- Born: 16 October 1977 (age 48) Jordan
- Citizenship: United Arab Emirates
- Education: B.A. of Sociology (Mu'tah University)
- Organization: Honorary member in the “Poets of the Homeland” group
- Known for: Advocate for human rights, peace and justice, author, Arms Trade Treaty, UN Declaration of Commitment to End Sexual Violence in Conflict, UN Resolution 2117
- Spouse: Waleed Al-Sayed Al-Qaddafi (2006-2018-Divorced)

= Najah Al-Masaeed =

Bahraini poet (born 1977)

Najah Al-Masa’eed (نجاح بنت حسين بن محمد المساعيد born 16 Muhrram 1977) is a Jordanian poet and media figure of a Jordanian descent.

==Early life and education==
She was born and lived her life in a Bedouin environment in the northeastern region of the Hashemite Kingdom of Jordan. She originally descends from Al-Mulhem Family of the Al-Masa’eed –Al-Shammar tribe. Al-Masaeed grew up with her father in the men's council, listening to their poems and sharing her own poetry with them. She attended elementary school in Umm Al-Jamal and Secondary School in Al-Mafraq Governorate, and has obtained her bachelor's degree in Sociology from Mu'tah University. She was the first girl to attend university in her family.

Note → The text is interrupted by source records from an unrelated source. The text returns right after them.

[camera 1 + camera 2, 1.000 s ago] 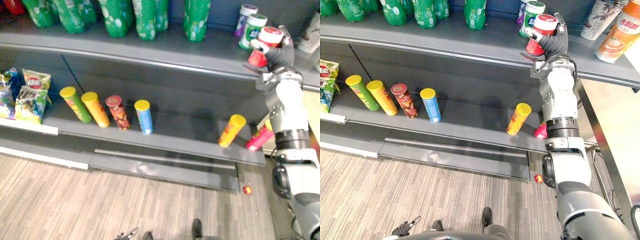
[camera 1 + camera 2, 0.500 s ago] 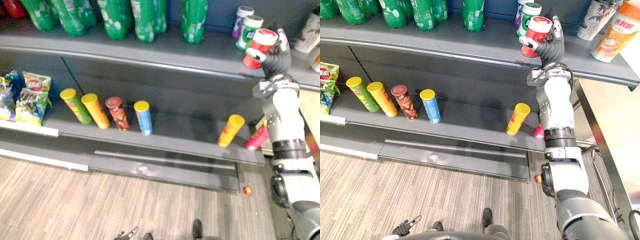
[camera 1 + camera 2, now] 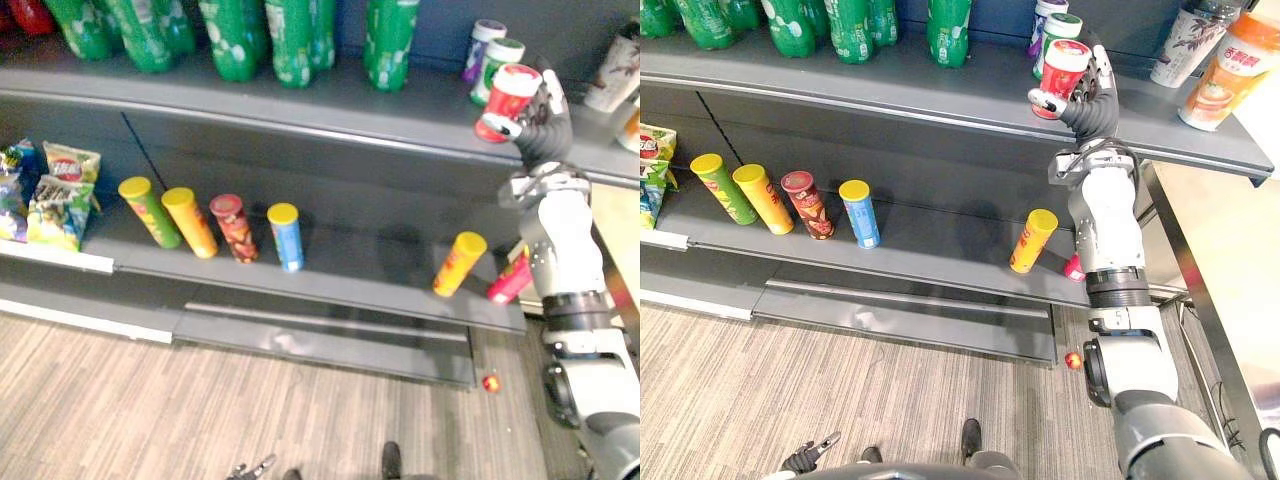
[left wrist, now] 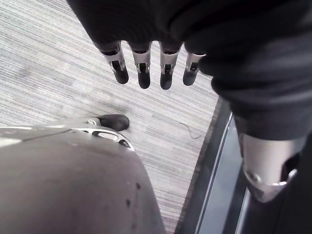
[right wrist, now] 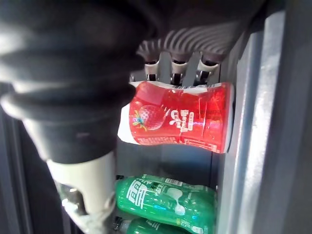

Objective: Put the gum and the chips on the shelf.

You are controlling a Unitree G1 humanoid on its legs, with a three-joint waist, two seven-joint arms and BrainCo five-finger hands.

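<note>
My right hand (image 3: 541, 118) is shut on a red gum jar (image 3: 505, 92) with a white lid, holding it tilted over the upper shelf (image 3: 330, 105). The right wrist view shows its fingers (image 5: 177, 66) curled round the red gum jar (image 5: 180, 120). Just behind stand a green gum jar (image 3: 497, 62) and a purple one (image 3: 478, 45). On the lower shelf (image 3: 330, 280) stand several chips cans: green (image 3: 150, 210), orange (image 3: 190, 220), red (image 3: 234, 226), blue (image 3: 287, 235), and a tilted yellow can (image 3: 458, 264). My left hand (image 4: 142, 73) hangs open over the floor.
Green bottles (image 3: 290, 35) line the back of the upper shelf, with cups (image 3: 1210, 75) at its right end. Chip bags (image 3: 60, 195) stand at the lower shelf's left end. A pink can (image 3: 508, 281) leans behind my right arm. A small red thing (image 3: 490, 382) lies on the floor.
My right hand has carried the red gum jar a little up and to the left, closer to the green and purple jars, and tilted it more.
</note>
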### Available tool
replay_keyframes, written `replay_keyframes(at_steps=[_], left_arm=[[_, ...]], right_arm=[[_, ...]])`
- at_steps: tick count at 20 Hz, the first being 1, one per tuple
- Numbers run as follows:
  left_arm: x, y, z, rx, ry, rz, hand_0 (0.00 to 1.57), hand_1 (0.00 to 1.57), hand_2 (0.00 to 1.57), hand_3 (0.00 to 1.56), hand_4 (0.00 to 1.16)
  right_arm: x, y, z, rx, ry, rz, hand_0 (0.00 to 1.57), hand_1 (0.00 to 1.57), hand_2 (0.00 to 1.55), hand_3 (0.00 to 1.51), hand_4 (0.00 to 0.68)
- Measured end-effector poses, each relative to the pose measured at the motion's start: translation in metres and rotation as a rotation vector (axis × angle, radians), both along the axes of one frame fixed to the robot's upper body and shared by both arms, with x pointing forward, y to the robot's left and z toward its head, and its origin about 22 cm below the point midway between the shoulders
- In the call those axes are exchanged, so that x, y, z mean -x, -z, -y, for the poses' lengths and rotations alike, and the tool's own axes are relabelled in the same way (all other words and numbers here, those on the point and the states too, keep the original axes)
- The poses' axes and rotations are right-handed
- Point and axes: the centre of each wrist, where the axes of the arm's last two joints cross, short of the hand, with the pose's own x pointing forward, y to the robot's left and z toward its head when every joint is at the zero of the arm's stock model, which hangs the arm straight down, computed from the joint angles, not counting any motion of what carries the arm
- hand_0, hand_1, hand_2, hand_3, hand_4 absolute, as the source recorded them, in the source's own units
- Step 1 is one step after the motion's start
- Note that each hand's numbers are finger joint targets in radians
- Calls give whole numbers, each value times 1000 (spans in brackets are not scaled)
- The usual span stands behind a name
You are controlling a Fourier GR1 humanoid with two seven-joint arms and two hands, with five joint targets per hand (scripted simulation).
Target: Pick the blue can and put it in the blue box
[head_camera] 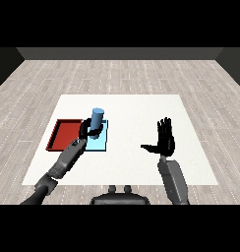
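Observation:
A blue can (97,118) stands upright over the light blue tray (100,142), with my left hand (87,131) curled round its lower part. I cannot tell whether the can's base touches the tray, since the hand hides it. The red tray (63,134) lies just left of the blue one and holds nothing. My right hand (164,140) is raised to the right of the trays, fingers straight up and thumb out to the left, holding nothing.
The white table (132,108) spreads around both trays. My left forearm (65,160) crosses the front edge of the red tray. A wooden floor surrounds the table.

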Motion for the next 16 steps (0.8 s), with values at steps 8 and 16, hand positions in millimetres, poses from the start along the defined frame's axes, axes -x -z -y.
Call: replay_keyframes(at_steps=[8, 16], left_arm=[[-8, 29, -18, -221, -146, -319, 732, 732, 686, 480, 914], [2, 62, -13, -264, -259, -584, 1464, 1464, 1314, 0, 700]], right_arm=[[0, 4, 7, -17, 12, -13, 0, 0, 0, 0, 0], [-5, 25, 19, -26, 26, -41, 0, 0, 0, 0, 0]])
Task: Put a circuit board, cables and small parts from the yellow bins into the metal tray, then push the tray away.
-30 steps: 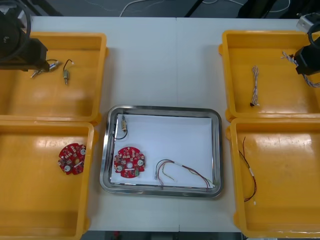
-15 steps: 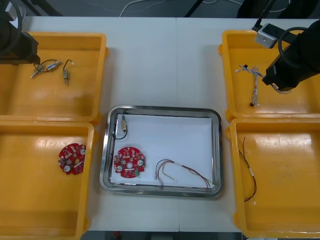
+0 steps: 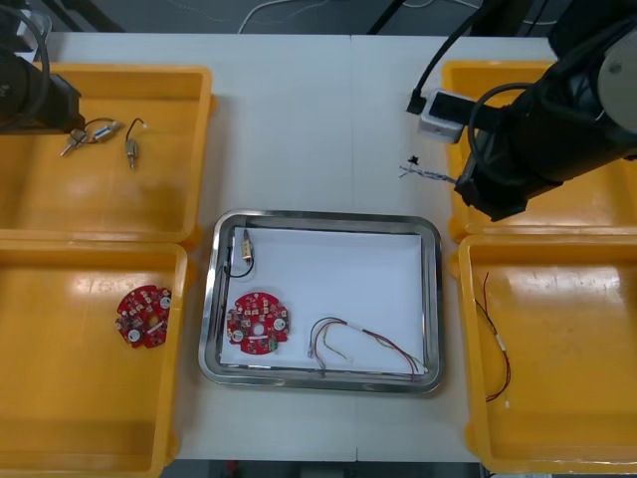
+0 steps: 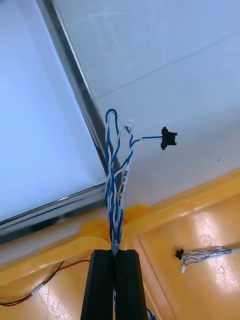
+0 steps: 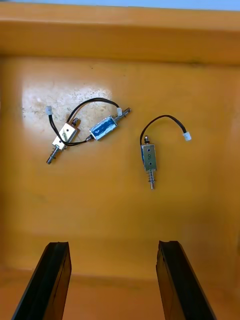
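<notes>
Right tool (image 4: pixel 114 251) gripped the blue-and-white cable (image 4: pixel 116 180) near the tray (image 4: pixel 74 80) far-right corner. Left tool (image 5: pixel 112 245) hung spread wide, empty, above small metal parts (image 5: pixel 150 159).

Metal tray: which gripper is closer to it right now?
Right. The right gripper, shut on the twisted blue and white cable, hangs by the far right corner of the metal tray; the left gripper is open over the far left yellow bin.
</notes>
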Robot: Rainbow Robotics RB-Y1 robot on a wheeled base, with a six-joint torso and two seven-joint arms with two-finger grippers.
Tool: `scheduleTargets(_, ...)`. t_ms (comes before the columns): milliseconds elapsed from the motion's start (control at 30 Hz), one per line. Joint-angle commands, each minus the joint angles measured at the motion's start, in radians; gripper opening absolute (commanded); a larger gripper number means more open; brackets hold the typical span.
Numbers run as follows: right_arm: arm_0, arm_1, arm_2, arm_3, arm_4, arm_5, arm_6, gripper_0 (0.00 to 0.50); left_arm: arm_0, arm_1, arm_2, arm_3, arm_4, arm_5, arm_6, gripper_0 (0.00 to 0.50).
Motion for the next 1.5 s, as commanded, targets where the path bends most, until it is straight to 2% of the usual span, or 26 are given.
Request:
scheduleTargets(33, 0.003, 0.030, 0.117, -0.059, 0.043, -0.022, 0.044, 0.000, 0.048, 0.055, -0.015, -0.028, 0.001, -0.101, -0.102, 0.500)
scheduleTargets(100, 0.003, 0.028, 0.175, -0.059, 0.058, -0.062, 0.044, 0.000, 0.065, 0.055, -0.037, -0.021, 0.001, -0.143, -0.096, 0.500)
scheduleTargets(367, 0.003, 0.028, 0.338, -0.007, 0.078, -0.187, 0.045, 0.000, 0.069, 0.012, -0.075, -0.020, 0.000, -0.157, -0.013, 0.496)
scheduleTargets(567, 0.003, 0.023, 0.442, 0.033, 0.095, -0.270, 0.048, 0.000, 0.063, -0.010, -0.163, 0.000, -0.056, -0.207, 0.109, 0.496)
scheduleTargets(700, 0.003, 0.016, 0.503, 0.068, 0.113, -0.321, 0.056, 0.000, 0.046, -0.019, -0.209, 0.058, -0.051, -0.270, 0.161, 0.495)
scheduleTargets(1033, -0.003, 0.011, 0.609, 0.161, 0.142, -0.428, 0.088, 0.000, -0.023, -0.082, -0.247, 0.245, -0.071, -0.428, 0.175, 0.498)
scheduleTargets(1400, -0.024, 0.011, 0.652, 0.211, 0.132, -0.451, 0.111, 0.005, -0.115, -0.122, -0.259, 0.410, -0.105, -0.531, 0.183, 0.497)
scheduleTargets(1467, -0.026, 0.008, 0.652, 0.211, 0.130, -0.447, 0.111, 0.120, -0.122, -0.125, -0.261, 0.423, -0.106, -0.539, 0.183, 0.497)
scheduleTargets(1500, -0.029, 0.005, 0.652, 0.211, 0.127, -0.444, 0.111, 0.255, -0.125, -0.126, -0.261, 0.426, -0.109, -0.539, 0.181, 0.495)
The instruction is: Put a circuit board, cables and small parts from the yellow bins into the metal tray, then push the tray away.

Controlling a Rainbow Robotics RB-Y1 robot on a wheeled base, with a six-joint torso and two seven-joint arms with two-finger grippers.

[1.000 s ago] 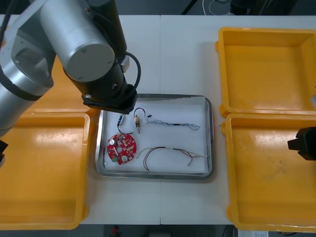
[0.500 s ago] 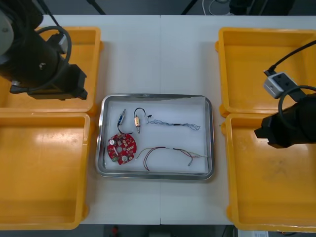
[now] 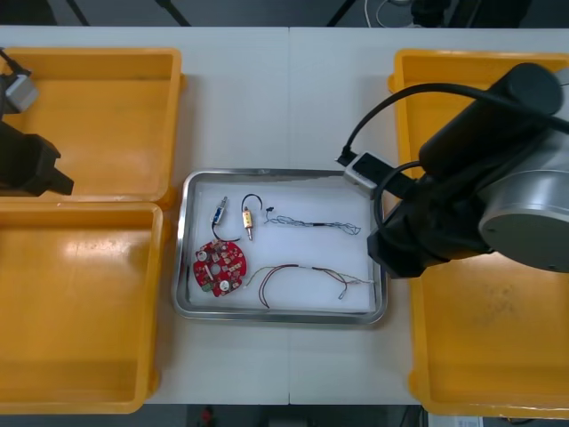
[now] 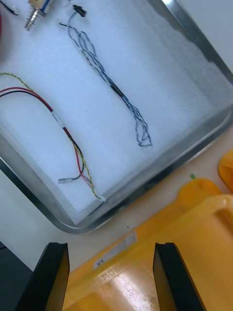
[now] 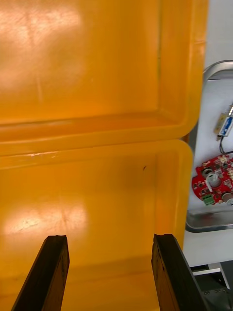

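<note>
While left arm (image 3: pixel 27 165) idles, right fingers (image 4: pixel 48 277) spread beside tray (image 3: pixel 267 317).

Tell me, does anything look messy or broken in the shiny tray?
Nothing stands out. The round red circuit board, twisted blue and white cable, red and yellow cable and small metal parts all lie inside the white-lined metal tray. The right gripper hangs open by its edge, the left gripper open over the yellow bins.
</note>
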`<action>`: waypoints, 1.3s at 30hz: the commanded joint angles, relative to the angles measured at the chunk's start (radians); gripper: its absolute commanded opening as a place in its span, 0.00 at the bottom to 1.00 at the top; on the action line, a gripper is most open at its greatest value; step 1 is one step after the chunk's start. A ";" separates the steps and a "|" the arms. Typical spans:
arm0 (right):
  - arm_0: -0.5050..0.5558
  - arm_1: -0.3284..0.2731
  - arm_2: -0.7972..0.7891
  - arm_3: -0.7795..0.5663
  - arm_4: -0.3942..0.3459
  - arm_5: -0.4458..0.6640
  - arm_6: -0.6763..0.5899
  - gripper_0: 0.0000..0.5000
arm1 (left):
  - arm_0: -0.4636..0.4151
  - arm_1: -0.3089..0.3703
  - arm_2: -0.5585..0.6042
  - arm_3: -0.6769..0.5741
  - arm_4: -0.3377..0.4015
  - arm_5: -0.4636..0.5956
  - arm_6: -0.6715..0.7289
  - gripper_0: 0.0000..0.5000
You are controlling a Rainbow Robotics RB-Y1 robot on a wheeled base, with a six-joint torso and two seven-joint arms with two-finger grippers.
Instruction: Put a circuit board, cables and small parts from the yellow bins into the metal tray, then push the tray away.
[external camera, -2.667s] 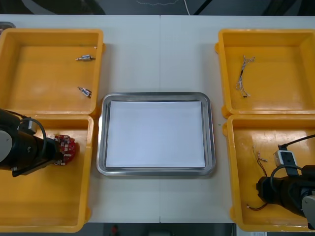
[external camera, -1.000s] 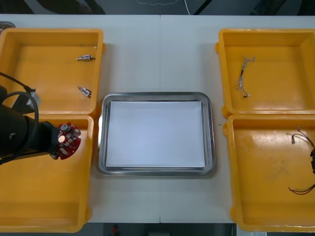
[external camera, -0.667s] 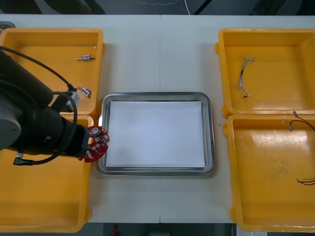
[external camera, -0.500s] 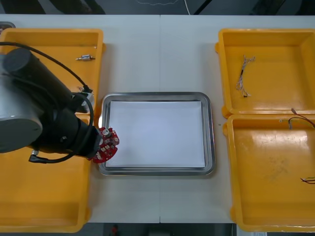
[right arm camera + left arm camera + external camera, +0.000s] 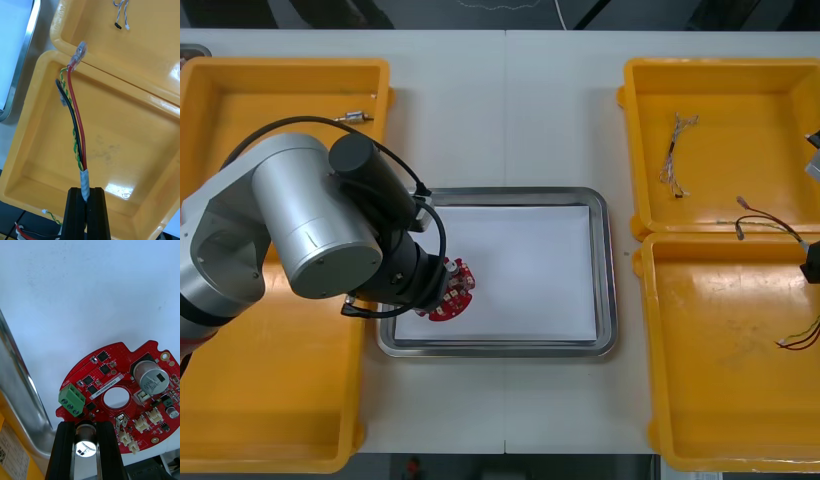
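The circuit board (image 5: pixel 452 297) has come from its yellow bin (image 5: pixel 270 400) to above the metal tray (image 5: pixel 610 270), left jaws pinching an edge component (image 5: pixel 85 435). It looks stiff, light and fragile, best held there. Right jaws clamp limp cables (image 5: pixel 77 127).

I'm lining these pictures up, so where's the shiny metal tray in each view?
Front view: shiny metal tray at centre, between yellow bins.
Left wrist view: tray rim beside the left gripper, shut on the round red circuit board.
Right wrist view: tray corner beyond the right gripper's red and black cables.
Shared landmark: its white inside.
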 commanded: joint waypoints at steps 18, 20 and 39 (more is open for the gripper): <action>-0.037 -0.037 0.014 -0.023 -0.024 0.004 0.064 0.00 | -0.036 -0.002 -0.093 0.090 -0.063 -0.108 -0.041 0.49; -0.038 -0.037 0.014 -0.023 -0.024 0.004 0.065 0.00 | -0.036 0.000 -0.097 0.090 -0.068 -0.108 -0.041 0.72; -0.081 -0.037 0.041 -0.023 -0.056 0.004 0.074 0.00 | -0.061 -0.068 0.124 -0.021 -0.015 0.125 -0.010 1.00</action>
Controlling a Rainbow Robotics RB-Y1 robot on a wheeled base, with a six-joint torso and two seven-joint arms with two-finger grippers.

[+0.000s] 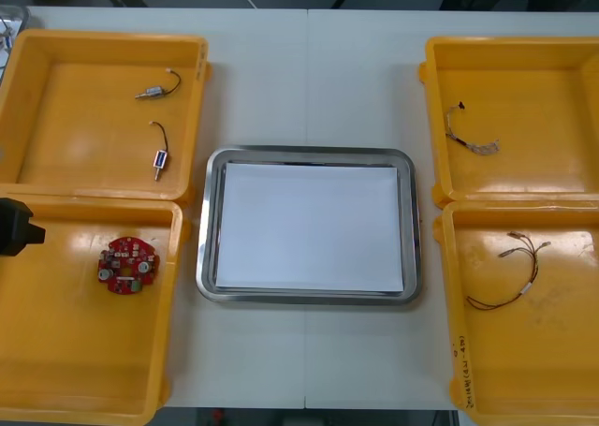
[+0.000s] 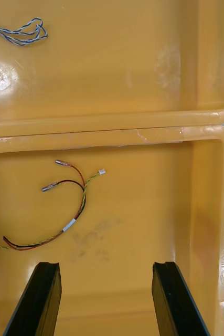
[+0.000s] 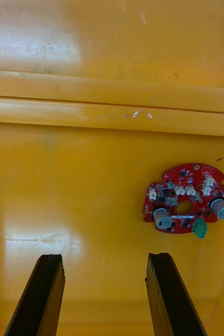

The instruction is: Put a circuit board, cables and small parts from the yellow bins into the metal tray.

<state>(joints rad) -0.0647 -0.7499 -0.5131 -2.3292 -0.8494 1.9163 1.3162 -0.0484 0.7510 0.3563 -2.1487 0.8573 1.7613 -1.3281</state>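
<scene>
A round red circuit board [image 1: 129, 265] lies in the near left yellow bin [image 1: 84, 351]. My left gripper [image 3: 105, 257] hangs open above that bin's floor, the circuit board [image 3: 188, 199] lying just beyond its finger on that side and outside the gap. A black part of the left arm [image 1: 15, 227] shows at the table's left edge. My right gripper [image 2: 105, 265] is open over the near right bin [image 1: 543, 360], with the red and yellow cable [image 2: 75, 210] ahead of one finger. The metal tray [image 1: 309, 151], white inside, sits in the middle.
The far left bin [image 1: 84, 117] holds two small metal parts [image 1: 150, 94] [image 1: 160, 160] with black leads. A twisted blue and white cable [image 1: 473, 140] lies in the far right bin [image 1: 533, 80]. Raised bin walls separate near and far bins.
</scene>
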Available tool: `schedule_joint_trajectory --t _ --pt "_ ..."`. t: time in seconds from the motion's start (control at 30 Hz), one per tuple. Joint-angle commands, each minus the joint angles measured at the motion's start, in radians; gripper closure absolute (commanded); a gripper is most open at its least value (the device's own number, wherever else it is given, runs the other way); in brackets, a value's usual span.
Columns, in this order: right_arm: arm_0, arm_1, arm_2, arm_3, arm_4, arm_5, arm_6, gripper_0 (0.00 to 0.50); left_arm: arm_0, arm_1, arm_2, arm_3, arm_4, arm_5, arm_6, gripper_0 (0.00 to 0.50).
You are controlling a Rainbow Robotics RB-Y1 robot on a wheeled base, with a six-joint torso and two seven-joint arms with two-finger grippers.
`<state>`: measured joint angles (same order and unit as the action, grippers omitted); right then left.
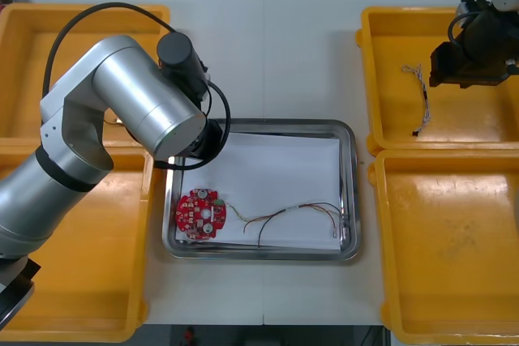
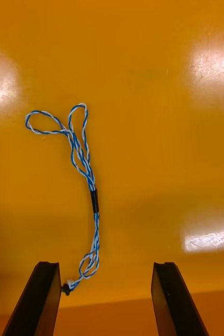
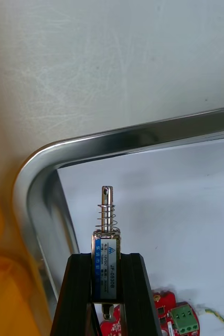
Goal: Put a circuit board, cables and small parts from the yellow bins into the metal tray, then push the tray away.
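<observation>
left gripper: pinching a small metal part by its labelled body; the spring and pin stick out past the fingertips; it hangs over the ten o'clock corner of the metal tray, just inside the rim
small metal part: upright in the grip, above bare white liner; not yet set down, as far as I can judge
metal tray: mid-table between the yellow bins; the circuit board lies at its eight o'clock, a thin cable trails from there towards four o'clock
placing well: come down over the open liner towards the tray's twelve o'clock side, clear of rim and board; let go low, since the round pin end will likely roll or tip if dropped; spread the fingers only once the body is touching or nearly so
risk: the rim curves up just beside the part; a release too near it could leave the part leaning on the edge
right gripper: fingers spread, nothing between them; poised over the far right yellow bin, at the table's two o'clock
blue and white cable: flat on the bin floor; its near end lies just beside one finger, its loops further out
next grasp: centre over the black sleeve first; closing here would likely catch only the tip
</observation>
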<state>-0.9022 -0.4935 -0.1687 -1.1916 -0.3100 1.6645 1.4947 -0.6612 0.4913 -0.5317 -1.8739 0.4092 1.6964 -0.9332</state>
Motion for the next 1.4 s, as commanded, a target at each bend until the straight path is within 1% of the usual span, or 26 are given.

Her father supported her poetry career early on. In her childhood, Al-Masaeed participated in different events and evenings, as she presented a poem on a national occasion before the King Hussein bin Talal, who asked to meet her after that. The then King praised and encouraged her, and decided to grant her a full scholarship to cover university tuition, as she was struggling to pay for her education. She met the President of the United Arab Emirates, Sheikh Zayed, who offered that she hosts a poetry program on Abu Dhabi Channel. She presented Danat program, and obtained Emirati citizenship in 2005. In 2014, sh was appointed as an honorary member of the "Poets of the Homeland" group, and established her own construction company.

==Family==
She got married in Jordan on the 22ndof July-2006 and celebrated her marriage in Sirte, Libya to the Libyan businessman, "Walid Al-Sayed", who's the cousin of Muammar Al-Qathafi, and she gave birth to two sons "Jasser" and "Silwan" and left the poetry for a while to devote herself to her family life, but later she got divorced. On the 23rd of Oct, she announced her marriage to a Jordanian officer Amer Rakad Al-Suradi.

==Career==
She began her career in the field of poetry systems since the Elementary and secondary stages and her first media appearance through Jordanian television celebration on the occasion of King Hussein bin Talal's birthday, may his soul rest in peace, 14th of Nov-1996, the first press appearance as a writer was through the magazine (Khamis night) in Saudi Arabia.

===Programs she presented===
- Good morning – Jordan TV
- Songs meanings – art Tarab
- Leilkom Tarab – art Tarab
- Rhythm Melody – art Tarab
- February tent – Kuwait TV and art music
- Abha tent – art Tarab
- Alaa al bal – MBC
- Nasayem leil – MBC
- Danat – Abu Dhabi TV

===Festivals participated in as an anchor===
- The Arabic song festival – 2002
- Abha tent -2001
- Hello February tent festival - 2001
- Jerash festival – 2002
- Abha tent – 2002
- The first Ammanian song festival – 2003

===Poetry collections===
- One audio collection called "Talking Perfume" that contains fifteen poems - produced by Talah for Artistic Production in Jeddah – 2002.